### How to complete this task:
Repeat verbatim, and only, the lines of the data below, beginning at the line that contains "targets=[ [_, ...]" and stopping after the line that contains "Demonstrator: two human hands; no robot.".

### Collected material:
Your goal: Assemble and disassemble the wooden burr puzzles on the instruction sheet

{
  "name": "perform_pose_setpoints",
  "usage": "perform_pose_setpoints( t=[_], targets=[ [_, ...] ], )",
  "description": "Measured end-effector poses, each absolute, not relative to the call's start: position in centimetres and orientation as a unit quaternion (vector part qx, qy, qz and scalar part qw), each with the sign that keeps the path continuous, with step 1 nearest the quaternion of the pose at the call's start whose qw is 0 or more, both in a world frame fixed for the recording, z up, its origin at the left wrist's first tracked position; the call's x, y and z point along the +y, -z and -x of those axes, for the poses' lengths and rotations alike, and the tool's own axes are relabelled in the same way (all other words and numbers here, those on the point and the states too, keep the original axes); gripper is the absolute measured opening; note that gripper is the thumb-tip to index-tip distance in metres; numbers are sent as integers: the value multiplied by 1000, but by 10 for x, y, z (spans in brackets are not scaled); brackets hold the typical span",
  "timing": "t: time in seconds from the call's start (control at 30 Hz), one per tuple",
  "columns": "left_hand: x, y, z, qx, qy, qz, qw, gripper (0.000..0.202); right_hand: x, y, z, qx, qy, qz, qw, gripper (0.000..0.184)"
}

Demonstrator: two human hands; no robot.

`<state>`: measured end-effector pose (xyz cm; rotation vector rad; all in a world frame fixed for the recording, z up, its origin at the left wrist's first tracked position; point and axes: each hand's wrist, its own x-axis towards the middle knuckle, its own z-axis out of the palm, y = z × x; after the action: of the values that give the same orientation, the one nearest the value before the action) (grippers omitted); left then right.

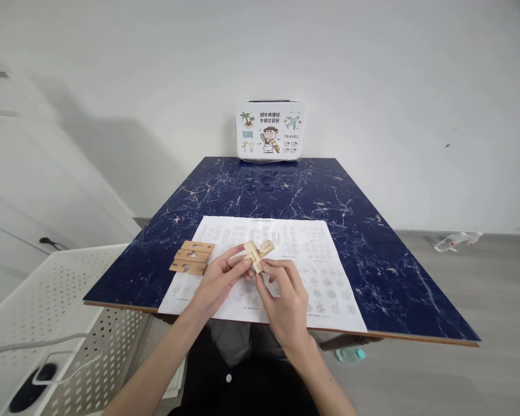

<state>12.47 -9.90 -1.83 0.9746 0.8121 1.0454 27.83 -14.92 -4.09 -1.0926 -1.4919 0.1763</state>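
held a pale wooden cluster of crossed blocks (257, 258) above a white printed paper sheet (335, 283), pinching it between curled, nearly closed thumb and fingers of the left hand (218, 281) and right hand (289, 299). had the sheet spread at the near edge of a dark-blue marble-patterned table (264, 190), three tan slotted wooden plates (203, 255) across the paper's left edge, and a white rectangular cartoon-printed case (255, 128) upright at the far end.

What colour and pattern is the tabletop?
Dark blue tabletop with pale, marble-like veins; head view.

Left of the hands (218, 281), slats (201, 256) apparently overlap the sheet (325, 271).
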Motion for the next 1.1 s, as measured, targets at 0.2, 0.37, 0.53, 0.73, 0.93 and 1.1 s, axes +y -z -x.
perform_pose_setpoints(
  t=[0.2, 0.37, 0.53, 0.73, 0.93, 1.1],
  targets=[
    [-97, 20, -122, 400, -521, -392, 645, 47, -159, 31, -280, -689, -148, 441, 555, 23],
    [-100, 22, -124, 434, -499, -435, 611, 54, -169, 32, -329, -641, -134, 538, 530, 15],
    [-105, 19, -129, 443, -466, -507, 574, 48, -167, 47, -353, -662, -132, 588, 445, 25],
    [-106, 19, -132, 452, -453, -560, 526, 46, -159, 56, -344, -697, -132, 585, 394, 18],
    [-108, 14, -129, 441, -404, -605, 526, 49, -163, 43, -353, -636, -273, 581, 427, 29],
    [-110, 13, -127, 435, -372, -634, 520, 51, -167, 28, -357, -551, -428, 550, 459, 44]
  ],
)
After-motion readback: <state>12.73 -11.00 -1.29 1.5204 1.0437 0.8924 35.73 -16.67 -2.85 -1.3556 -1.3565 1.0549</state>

### Solution:
  "usage": "perform_pose_setpoints( t=[_], targets=[ [_, ...] ], )",
  "description": "Measured end-effector poses, each absolute, not relative to the call's start: position in centimetres and orientation as a unit quaternion (vector part qx, qy, qz and scalar part qw), each with the sign that keeps the path continuous, with step 1 nearest the quaternion of the pose at the call's start whose qw is 0 or more, both in a world frame fixed for the recording, z up, its origin at the left wrist's first tracked position; the call's x, y and z point along the +y, -z and -x of those axes, for the poses' lengths and rotations alike, and the tool's own axes are relabelled in the same way (all other words and numbers here, those on the point and the states too, keep the original axes); gripper is the absolute measured opening; note that gripper is the thumb-tip to index-tip distance in metres; numbers are sent as integers: the value multiplied by 1000, but by 10 for x, y, z (spans in brackets are not scaled); brackets hold the typical span",
  "timing": "t: time in seconds from the call's start (control at 30 Hz), one per tuple",
  "columns": "left_hand: x, y, z, qx, qy, qz, qw, gripper (0.000..0.202); right_hand: x, y, z, qx, qy, qz, qw, gripper (0.000..0.184)"
}

Demonstrator: two human hands; no robot.

No more output is needed here.